Swimming with the Digital Commerce Sharks
Amazon is a leader in eCommerce and offers unmatched value to its customers with its 2-day and next-day delivery promise. Amazon even extends its 2-day shipping service to other sellers using “Amazon Shipping”. Amazon can provide the 2-day delivery promise using its extended network of distribution and fulfillment centers across the country. For any other B2C or B2B company to match this level of guarantee would mean a huge investment for which they can’t leverage the economies of scale that Amazon can.
While there is no guessing how far Amazon’s monopoly in eCommerce and fulfillment will grow, there is something other businesses can do. But in this scenario of “everyone else versus Amazon”, sellers, distributors, and shipping carriers will have to join forces, so to speak, to thwart or at least match Amazon on its promise.
The first step in this process is for organizations to understand how they can expand their existing network, either utilizing their own facilities or through partnerships.
- Brick and mortar retailers who have extended their retail store networks have to look inwards, leverage their real estate holdings, and adopt a model where the retail stores are used as distribution centers to fulfill online orders.
- Businesses can utilize 3PL/4PL services to extend their network to areas with no current physical presence.
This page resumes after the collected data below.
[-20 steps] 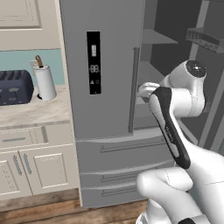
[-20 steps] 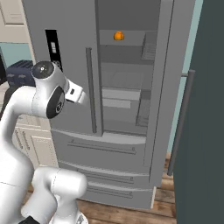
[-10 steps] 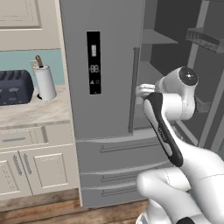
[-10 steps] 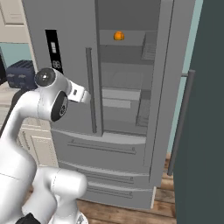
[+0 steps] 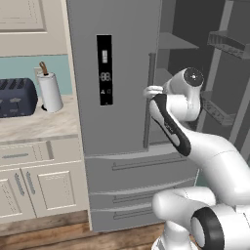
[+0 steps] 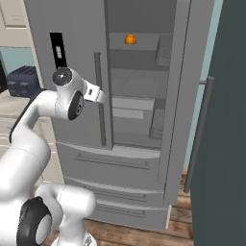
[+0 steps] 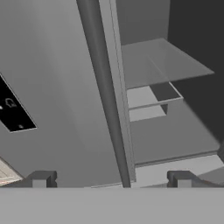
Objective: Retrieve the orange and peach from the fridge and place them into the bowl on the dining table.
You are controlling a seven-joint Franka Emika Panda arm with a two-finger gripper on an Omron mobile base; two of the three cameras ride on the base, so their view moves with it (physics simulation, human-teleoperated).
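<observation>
The fridge (image 5: pixel 122 68) is tall grey steel with a black display panel (image 5: pixel 104 68); its left door is closed and its right door (image 6: pixel 223 125) is swung wide open. An orange (image 6: pixel 130 39) sits on an upper shelf inside. The peach, the bowl and the dining table are out of view. My gripper (image 7: pixel 111 181) is open with nothing between its fingers, close in front of the left door's vertical bar handle (image 7: pixel 103 87), at the edge of the open compartment. The hand is level with the middle shelves (image 6: pixel 98 93), well below the orange.
Left of the fridge, a wall counter (image 5: pixel 34 124) with cream cabinets carries a dark toaster (image 5: pixel 17 97) and a paper towel roll (image 5: pixel 50 90). The open door's bins (image 5: pixel 229 44) jut out on the right. Fridge drawers (image 6: pixel 113 161) lie below my hand.
My hand has advanced toward the fridge, closing on the left door's bar handle, and the arm's upper joint has risen. The orange and the doors have not moved.
</observation>
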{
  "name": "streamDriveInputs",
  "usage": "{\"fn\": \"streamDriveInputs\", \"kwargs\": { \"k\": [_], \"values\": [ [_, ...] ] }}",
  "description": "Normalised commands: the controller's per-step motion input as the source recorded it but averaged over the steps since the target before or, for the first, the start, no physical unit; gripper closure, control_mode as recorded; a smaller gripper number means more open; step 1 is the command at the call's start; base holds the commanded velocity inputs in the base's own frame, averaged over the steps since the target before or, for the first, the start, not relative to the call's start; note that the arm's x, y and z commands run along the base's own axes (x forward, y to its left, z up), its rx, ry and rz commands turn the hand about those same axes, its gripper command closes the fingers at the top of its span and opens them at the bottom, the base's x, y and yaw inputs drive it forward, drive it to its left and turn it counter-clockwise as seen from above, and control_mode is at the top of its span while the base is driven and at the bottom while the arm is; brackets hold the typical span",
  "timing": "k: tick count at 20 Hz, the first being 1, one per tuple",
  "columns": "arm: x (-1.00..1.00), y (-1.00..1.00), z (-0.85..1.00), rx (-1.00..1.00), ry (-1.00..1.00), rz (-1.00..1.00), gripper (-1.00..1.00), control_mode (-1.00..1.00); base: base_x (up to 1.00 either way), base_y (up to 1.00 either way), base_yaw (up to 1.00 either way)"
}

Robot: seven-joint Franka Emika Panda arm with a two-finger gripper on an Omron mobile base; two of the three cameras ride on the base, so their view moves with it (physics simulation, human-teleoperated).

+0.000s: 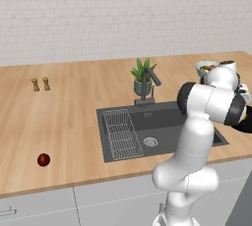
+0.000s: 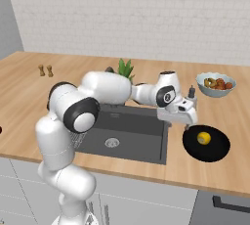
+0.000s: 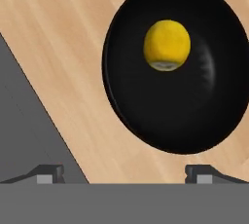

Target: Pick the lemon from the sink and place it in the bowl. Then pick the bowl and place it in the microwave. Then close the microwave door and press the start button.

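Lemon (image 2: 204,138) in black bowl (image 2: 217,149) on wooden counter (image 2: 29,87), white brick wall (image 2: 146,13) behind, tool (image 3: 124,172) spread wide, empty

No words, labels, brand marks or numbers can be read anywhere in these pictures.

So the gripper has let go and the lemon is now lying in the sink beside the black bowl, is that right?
Not quite: the lemon lies inside the black bowl on the counter, not in the sink, as the right base view shows. The gripper is indeed open and holds nothing.
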Motion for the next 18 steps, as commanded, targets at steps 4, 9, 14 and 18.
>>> {"fn": "streamDriveInputs", "kwargs": {
  "k": [4,9,14,18],
  "values": [
    [0.25,0.00,0.00,0.00,0.07,0.09,-1.00,-1.00,0.00,0.00,0.00],
    [0.17,-0.08,-0.01,0.00,0.03,0.08,-1.00,-1.00,0.00,0.00,0.00],
    [0.17,-0.32,-0.05,0.05,0.04,0.12,-1.00,-1.00,0.00,0.00,0.00],
    [0.31,-0.08,-0.10,0.04,0.07,0.11,-1.00,-1.00,0.00,0.00,0.00]
  ]
}}
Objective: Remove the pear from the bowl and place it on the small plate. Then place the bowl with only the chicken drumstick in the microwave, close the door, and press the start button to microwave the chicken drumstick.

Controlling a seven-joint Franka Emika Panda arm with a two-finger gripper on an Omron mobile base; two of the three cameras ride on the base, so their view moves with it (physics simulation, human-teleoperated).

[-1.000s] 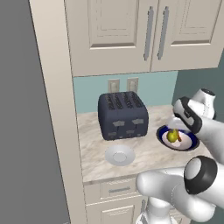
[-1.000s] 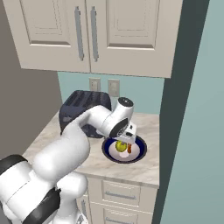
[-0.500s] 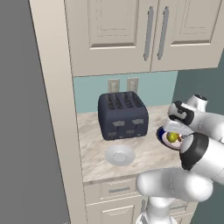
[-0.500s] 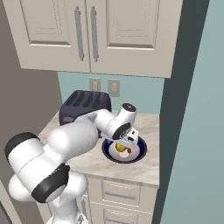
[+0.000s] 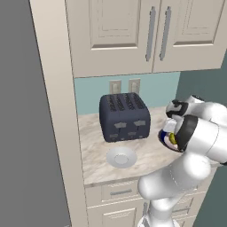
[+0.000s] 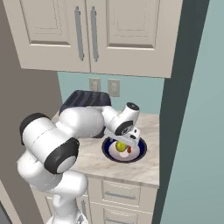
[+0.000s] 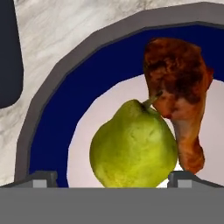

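One gripper hung directly over the bowl, its jaws spread wide and gripping nothing, one dark fingertip on either side of the pear; in the right base view the gripper sat low above the bowl, which stood on the marble counter near the counter's front edge. Inside the bowl lay one pear and one chicken drumstick; the pear rested on the white floor of the bowl with its stem pointing toward the drumstick, and the two touched. In the left base view the bowl was mostly hidden behind the arm; one small plate lay bare on the counter, well apart from the bowl, toward the counter's other end and in front of the toaster. Beyond the bowl stood that one dark four-slot toaster; farther still, two wall outlets sat on the teal backsplash, and above them two cabinet doors, each with one vertical handle.
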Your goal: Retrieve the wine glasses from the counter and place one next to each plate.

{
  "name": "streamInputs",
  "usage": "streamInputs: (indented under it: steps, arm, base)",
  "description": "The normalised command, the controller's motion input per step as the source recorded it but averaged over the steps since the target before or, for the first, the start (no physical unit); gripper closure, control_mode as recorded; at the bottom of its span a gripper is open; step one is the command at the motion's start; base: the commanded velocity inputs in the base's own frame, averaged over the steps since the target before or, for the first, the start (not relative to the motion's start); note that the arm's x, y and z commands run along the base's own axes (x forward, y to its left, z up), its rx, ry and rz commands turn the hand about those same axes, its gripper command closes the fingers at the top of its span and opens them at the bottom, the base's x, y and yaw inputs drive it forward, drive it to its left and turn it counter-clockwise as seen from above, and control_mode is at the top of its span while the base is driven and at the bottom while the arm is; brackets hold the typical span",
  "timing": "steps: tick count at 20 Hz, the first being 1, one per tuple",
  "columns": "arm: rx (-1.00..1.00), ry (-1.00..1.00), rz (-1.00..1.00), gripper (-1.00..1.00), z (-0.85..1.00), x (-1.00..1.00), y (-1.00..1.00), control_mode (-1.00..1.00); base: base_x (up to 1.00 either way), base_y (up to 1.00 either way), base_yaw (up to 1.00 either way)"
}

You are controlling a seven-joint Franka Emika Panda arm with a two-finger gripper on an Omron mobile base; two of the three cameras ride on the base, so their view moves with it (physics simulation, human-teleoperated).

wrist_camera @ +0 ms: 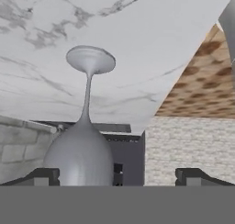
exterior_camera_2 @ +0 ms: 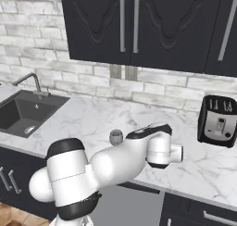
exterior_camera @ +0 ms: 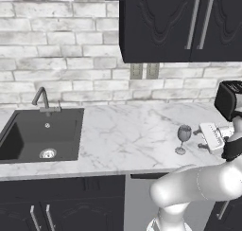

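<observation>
One wine glass (exterior_camera: 183,139) stood upright on the marble counter (exterior_camera: 123,135), right of the sink (exterior_camera: 40,134). The gripper (wrist_camera: 117,176) was spread wide beside its bowl, grasping nothing.

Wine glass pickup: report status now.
Gripper open, level with the bowl. Wine glass upright on the counter, not gripped. Nothing between the fingers and the glass.

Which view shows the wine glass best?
Left base view: the clear grey-tinted stemmed wine glass stands whole and upright on the white marble counter. The hand view shows it upside down in the picture, its bowl cut off at the bottom. In the right base view the arm hides all but its bowl.
</observation>
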Motion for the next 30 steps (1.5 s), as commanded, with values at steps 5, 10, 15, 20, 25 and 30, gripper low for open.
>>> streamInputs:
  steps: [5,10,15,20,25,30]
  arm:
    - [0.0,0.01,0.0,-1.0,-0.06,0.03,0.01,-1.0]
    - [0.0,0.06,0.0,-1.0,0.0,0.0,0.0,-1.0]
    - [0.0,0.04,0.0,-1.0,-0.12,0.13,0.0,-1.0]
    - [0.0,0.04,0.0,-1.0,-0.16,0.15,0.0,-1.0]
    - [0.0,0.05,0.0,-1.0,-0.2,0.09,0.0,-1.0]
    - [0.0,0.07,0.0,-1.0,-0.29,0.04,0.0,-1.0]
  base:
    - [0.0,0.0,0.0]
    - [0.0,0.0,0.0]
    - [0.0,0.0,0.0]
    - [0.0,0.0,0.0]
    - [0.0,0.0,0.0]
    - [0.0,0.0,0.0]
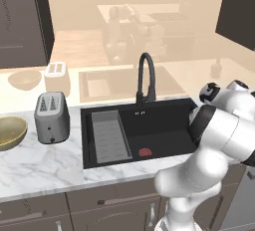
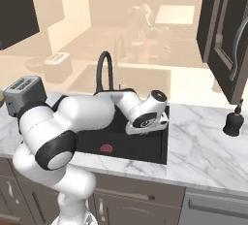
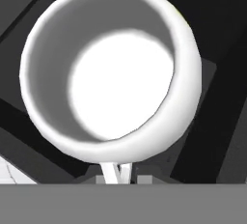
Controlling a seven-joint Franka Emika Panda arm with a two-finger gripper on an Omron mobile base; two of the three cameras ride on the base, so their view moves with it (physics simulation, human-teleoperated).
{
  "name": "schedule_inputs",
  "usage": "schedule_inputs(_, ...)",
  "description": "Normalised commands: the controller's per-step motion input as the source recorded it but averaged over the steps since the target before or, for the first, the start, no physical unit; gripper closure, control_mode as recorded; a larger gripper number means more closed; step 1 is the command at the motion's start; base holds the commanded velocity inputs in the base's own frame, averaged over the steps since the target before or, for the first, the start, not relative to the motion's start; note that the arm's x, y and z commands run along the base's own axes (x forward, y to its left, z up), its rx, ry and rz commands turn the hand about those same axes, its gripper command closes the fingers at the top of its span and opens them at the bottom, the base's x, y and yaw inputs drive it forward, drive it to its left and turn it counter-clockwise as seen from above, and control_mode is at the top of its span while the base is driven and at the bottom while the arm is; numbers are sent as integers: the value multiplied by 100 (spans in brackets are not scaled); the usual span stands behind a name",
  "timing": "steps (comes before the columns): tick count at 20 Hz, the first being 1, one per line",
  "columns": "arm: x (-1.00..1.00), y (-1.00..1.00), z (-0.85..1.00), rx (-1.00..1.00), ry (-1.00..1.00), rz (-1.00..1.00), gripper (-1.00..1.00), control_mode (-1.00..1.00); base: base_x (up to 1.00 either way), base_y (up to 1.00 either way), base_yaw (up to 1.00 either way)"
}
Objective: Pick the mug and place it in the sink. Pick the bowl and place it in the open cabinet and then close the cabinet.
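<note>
The white glossy mug [image 3: 111, 78] is seen from above in the hand view, its handle pointing toward my gripper [image 3: 116, 174], which is shut on it. Beneath the mug lies the black floor of the sink [image 3: 222, 97]. In the right base view my hand reaches down into the sink [image 2: 152, 146] at its right end, and the mug is hidden behind the wrist. The olive-tan bowl [image 1: 7, 131] sits on the marble counter at the far left. The dark cabinet [image 2: 227, 35] hangs at the upper right with a door standing open.
A grey toaster [image 1: 51, 118] stands between the bowl and the sink. The black gooseneck faucet [image 1: 146, 78] rises behind the basin, with a ribbed tray [image 1: 110, 136] and a red drain [image 1: 145, 152] inside. A dark soap dispenser [image 2: 233, 122] stands on the right counter.
</note>
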Motion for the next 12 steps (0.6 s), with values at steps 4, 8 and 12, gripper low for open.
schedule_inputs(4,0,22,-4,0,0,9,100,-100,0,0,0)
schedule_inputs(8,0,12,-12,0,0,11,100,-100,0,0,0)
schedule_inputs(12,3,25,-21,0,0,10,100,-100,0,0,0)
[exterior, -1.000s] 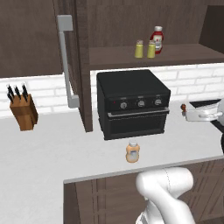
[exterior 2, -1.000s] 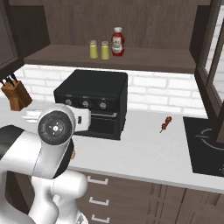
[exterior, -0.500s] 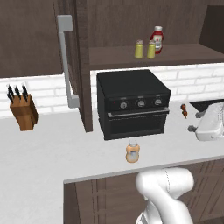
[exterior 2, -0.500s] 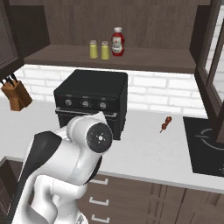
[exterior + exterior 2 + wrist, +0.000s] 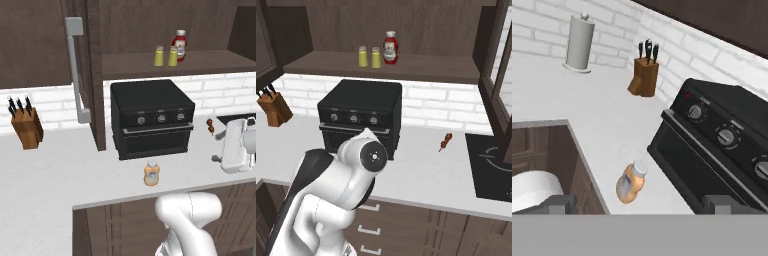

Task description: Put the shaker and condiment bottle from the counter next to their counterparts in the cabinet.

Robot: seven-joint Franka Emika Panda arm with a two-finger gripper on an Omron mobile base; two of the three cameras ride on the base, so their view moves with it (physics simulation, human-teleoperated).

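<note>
The peach-orange condiment bottle (image 5: pixel 151 173) stands on the counter (image 5: pixel 60 165), just in front of the black oven. In the hand view the condiment bottle (image 5: pixel 631 182) lies ahead, between the two wide-apart fingertips of my open, empty gripper (image 5: pixel 641 204). My gripper (image 5: pixel 218 148) hovers over the counter, right of the oven and well apart from the bottle. In the open cabinet (image 5: pixel 200 62), two alike yellow-olive shakers (image 5: pixel 159 56) (image 5: pixel 173 56) stand side by side on the shelf. The red white-capped bottle (image 5: pixel 180 45) is just right of them. I cannot tell which one is the shaker from the counter.
The black oven (image 5: pixel 152 117) sits at mid-counter under the shelf. The cabinet door with its grey bar handle (image 5: pixel 75 70) stands open to the left. A knife block (image 5: pixel 27 127) and a paper towel roll (image 5: pixel 579 42) stand further left. A small skewer (image 5: pixel 445 141) and a stovetop (image 5: pixel 491 165) lie to the right.
The hand has come down from shelf height towards the counter at the right of the oven, and the arm has folded lower. The jaws stay open and empty.
</note>
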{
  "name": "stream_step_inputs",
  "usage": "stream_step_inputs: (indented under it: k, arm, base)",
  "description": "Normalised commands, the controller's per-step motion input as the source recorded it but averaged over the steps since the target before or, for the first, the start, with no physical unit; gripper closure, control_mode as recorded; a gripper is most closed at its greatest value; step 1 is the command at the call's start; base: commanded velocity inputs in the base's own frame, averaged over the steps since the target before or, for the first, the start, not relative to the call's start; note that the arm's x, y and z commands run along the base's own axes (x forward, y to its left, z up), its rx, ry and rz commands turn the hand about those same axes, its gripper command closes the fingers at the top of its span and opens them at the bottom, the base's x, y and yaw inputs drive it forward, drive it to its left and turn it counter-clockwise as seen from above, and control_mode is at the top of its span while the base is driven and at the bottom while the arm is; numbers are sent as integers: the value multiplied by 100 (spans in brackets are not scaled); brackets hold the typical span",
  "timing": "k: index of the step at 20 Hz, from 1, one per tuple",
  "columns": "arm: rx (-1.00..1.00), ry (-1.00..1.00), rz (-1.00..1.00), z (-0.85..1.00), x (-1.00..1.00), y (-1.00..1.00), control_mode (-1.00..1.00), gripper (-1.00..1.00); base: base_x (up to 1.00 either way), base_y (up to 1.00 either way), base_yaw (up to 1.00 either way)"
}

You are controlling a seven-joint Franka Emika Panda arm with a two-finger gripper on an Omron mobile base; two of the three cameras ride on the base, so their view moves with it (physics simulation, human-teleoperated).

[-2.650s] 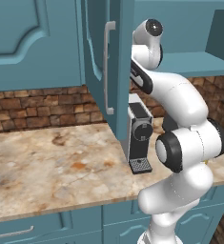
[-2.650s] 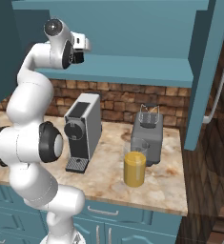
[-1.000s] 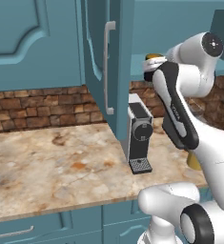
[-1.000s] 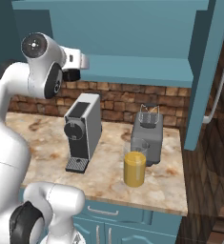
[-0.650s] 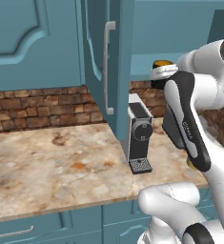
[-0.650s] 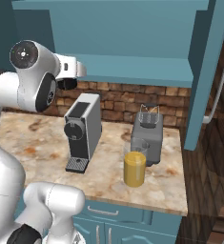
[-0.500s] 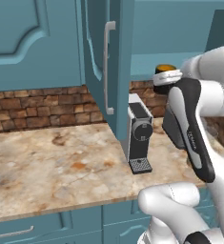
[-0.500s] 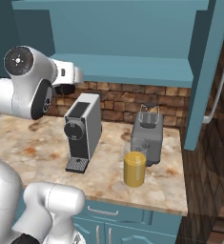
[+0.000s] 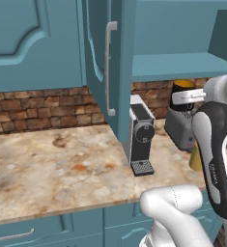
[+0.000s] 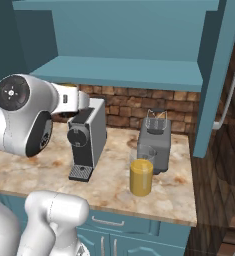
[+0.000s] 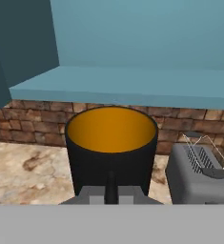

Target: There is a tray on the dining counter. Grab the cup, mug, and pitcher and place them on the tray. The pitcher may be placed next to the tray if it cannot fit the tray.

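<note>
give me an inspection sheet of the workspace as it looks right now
surface: marbled beige counter under teal cabinets, brick backsplash behind.
job's things: black mug with orange inside held up in the gripper, above the counter; pitcher of orange liquid standing on the counter in front of the toaster.
clutter: coffee machine and grey toaster on the counter.
grippers: fingers shut on the mug.
cables: nothing seen.
surroundings: open cabinet door with a white handle; bare teal shelf above the counter.
</note>
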Motion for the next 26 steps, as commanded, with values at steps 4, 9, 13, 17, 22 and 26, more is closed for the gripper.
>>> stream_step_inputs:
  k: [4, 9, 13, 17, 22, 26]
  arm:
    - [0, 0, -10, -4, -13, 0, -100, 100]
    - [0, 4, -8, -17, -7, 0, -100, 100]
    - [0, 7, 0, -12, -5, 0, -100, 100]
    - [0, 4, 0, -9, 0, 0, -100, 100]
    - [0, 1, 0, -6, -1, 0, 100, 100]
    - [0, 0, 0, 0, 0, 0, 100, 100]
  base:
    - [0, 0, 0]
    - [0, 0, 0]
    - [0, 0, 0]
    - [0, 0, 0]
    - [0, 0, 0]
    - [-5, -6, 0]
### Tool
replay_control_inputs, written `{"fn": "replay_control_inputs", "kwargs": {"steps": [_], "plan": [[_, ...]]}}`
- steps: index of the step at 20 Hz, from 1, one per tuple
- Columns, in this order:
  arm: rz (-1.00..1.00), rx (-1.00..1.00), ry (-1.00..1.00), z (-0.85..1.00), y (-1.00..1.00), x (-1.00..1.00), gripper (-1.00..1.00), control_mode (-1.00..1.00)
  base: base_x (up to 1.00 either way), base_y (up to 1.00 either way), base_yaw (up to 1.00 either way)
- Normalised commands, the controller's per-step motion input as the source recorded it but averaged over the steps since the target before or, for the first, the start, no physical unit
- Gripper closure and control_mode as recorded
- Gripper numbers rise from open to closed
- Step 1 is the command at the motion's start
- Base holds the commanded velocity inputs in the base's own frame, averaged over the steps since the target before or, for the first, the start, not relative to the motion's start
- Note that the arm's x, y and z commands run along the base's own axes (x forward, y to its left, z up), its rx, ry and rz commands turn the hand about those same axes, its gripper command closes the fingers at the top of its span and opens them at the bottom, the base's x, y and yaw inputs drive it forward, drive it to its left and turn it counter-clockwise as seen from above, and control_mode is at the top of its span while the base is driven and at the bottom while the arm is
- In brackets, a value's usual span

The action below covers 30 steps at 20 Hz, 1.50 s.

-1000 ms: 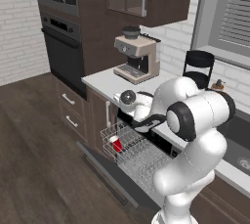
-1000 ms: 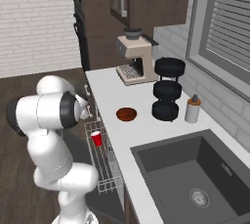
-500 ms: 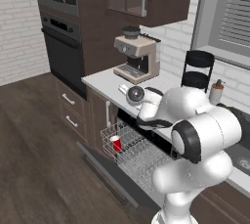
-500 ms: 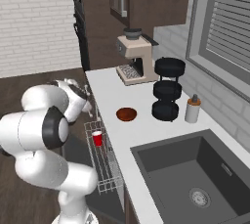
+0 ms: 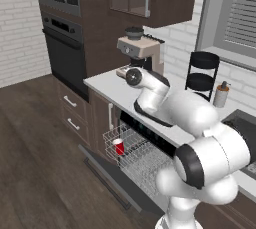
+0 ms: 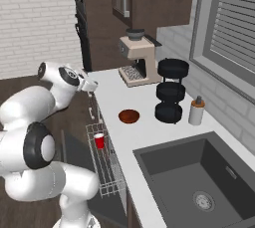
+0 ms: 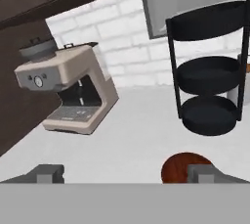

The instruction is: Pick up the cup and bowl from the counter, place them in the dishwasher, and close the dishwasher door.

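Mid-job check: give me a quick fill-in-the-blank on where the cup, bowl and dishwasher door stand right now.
1. The cup stands in the dishwasher's wire ____.
2. The bowl still sits on the ____, in front of the tiered rack.
3. The dishwasher door is ____.
4. The gripper has its jaws ____ and holds nothing.

Missing words: rack; counter; open; open
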Motion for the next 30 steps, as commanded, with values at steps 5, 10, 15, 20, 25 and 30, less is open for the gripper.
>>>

There are many options available in this space and more startups are coming up with tailored value-add for 2-day shipping.
- Big-box stores have an existing network of distribution centers and stores that can be of huge value to many smaller eCommerce businesses. Big-box stores can become part of the solution by opening their distribution networks and letting sellers leverage these extensive networks as well to provide faster deliveries, returns, and customer support.
For this model to succeed, adjustments have to be made to supply chain operations, merchandizing, forecasting, and replenishment processes. These changes have to be driven by technology in a bid to flexibly automate as much of their operations as possible.
- Internal stores should be empowered to run pick, pack, and ship operations. A decent WMS solution capable of automatically manifesting to common shipping carriers and rate shopping for specific delivery is a must-have.
- Robust integration is required to succeed in partnerships with 3PL/4PL and 2-day fulfillment startups.
- Establish a process to automatically route online orders to the nearest fulfillment center (own or partner). Modern distributed order management (DOM) features handle order routing with decent accuracy. Establishing and maintaining zones and defining distribution priorities is the first step towards putting together a DOM system.
- An agile demand and inventory planning, allocation, and replenishment process is fundamental for such an operational shift. Machine learning and artificial intelligence needs to lead the way in approximating true weekly demand and feeding to weekly distribution planning and replenishment from main distribution centers down to fulfillment centers. This process is key to the success of the operation, and it has to be accurate and automatic.
- One big internal challenge in true omni-channel adoption is achieving consensus on how revenue centers are defined and how profitability is measured for online versus retail. If retail stores are acting as fulfillment centers, they are essentially consuming their sellable stock and there is no easy way to trace sales lost due to stockouts or unavailability of specific SKUs. One way to make this kind of model successful is to look at cross-channel revenue and profits separately for each store. Stores can also see their individual numbers go up with the success of the operation and maintain higher levels of safety stock at store locations instead of stocking only at the main distribution centers.
Amazon is big, it’s growing, and it’s here to stay. So is 2-day shipping. Sellers, distributors, and retailers must think creatively to counter the looming threat to their business. In order to survive and thrive, competitors must beat Amazon at its own game.